After being super busy at work all week, Husband’s team has a rugby tournament interstate, so we hauled along with him. We decided it would be worth the drive to hang out a little, and trade rain at home for rain somewhere else, and try our hands at other bmx races.
Sleeping in hotels is supposed to be fun, but when we are booking these crazy adventures, we forget that sleeping in hotels with our kids is sort of a chore. Pillow fights aside, bad pillows and poor mattresses, loudly random a/c units and wine in plastic or styrofoam cup-type chores.
Anyhoo, after braving the roads and the “how much longer ” s, the “he won’t give me” whatevers and the “he’s looking at me”s, we made it to our destination and had a fun time at the local track. Husband was busy with the team so we kept ourself busy at the park and at dinner. But today is Husband’s birthday, and it’s been a good day for him but a crappy birthday. He won’t have a confortable night sleep all weekend; he doesn’t get to sleep in the same bed as his lovely wife – though he does get a bed to himself; he doesn’t get any presents (at least until we get home); he has his celebratory drink in a clear plastic cup while his lovely wife doodles online for christmas cards and bmx tracks, and he will wake up to a mediocre pancake breakfast downstairs in the lobby. Boo friggity hoo.
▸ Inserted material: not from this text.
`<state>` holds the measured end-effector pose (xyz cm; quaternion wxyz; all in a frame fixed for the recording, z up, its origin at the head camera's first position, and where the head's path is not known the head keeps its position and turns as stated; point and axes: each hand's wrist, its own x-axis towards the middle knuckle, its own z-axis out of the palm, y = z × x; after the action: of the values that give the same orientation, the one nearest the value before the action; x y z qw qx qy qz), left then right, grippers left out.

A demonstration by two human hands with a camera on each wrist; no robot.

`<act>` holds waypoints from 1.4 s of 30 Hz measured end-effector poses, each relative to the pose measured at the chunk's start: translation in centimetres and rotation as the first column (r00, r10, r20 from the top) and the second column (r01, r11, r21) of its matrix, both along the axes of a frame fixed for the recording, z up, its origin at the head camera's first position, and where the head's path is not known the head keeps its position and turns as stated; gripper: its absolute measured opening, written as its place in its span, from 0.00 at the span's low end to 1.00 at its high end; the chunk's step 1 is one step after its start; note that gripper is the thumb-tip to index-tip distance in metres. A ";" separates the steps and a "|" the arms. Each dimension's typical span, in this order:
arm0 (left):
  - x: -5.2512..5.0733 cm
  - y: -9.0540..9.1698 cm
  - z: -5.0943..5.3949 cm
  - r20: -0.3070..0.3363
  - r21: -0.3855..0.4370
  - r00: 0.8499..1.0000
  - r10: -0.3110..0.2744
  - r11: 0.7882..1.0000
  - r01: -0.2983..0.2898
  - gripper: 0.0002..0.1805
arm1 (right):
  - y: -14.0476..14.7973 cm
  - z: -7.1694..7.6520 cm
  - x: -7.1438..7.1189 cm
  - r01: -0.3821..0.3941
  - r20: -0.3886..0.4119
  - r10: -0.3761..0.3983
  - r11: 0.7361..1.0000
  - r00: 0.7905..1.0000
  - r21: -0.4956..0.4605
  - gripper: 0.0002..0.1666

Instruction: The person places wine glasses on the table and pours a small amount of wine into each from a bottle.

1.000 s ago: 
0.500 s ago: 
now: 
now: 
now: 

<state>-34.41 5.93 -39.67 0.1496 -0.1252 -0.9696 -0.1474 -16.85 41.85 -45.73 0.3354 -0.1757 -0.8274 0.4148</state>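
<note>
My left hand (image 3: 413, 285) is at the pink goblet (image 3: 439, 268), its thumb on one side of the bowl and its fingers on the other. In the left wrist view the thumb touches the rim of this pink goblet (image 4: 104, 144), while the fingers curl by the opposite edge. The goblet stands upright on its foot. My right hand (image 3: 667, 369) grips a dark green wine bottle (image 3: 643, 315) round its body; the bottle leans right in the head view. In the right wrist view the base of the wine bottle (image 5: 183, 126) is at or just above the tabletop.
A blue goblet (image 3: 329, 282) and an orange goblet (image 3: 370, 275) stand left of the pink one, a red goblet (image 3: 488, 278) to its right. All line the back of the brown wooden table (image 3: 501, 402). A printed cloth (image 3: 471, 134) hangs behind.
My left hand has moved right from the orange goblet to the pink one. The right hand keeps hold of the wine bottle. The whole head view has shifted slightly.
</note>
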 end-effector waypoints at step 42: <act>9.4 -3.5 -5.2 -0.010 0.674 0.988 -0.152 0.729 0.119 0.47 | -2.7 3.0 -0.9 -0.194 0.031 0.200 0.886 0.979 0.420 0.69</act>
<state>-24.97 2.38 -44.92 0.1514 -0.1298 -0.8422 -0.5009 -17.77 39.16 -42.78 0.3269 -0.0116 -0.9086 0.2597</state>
Husband actually forgot my birthday when we got married, and last year I had a particularly lame non-celebration of my birthday. This year it appears to be his turn. But it’s not all bad. Tomorrow he can wake up somewhat refreshed after not being kicked in the junk all night after sharing a bed with his 6yo (tonight that’s my job, sans junk), rejoice in yet more rugby; drive 5 hours home to a bunch of thoughtful gifts, sing ‘the hills are alive’ in the green green backyard after opening his presents; enjoy his beverage of choice in glassware of his choice and repair to his chamber with his lovely wife.
Happy Birthday Husband, luv ya guts. And ya beard.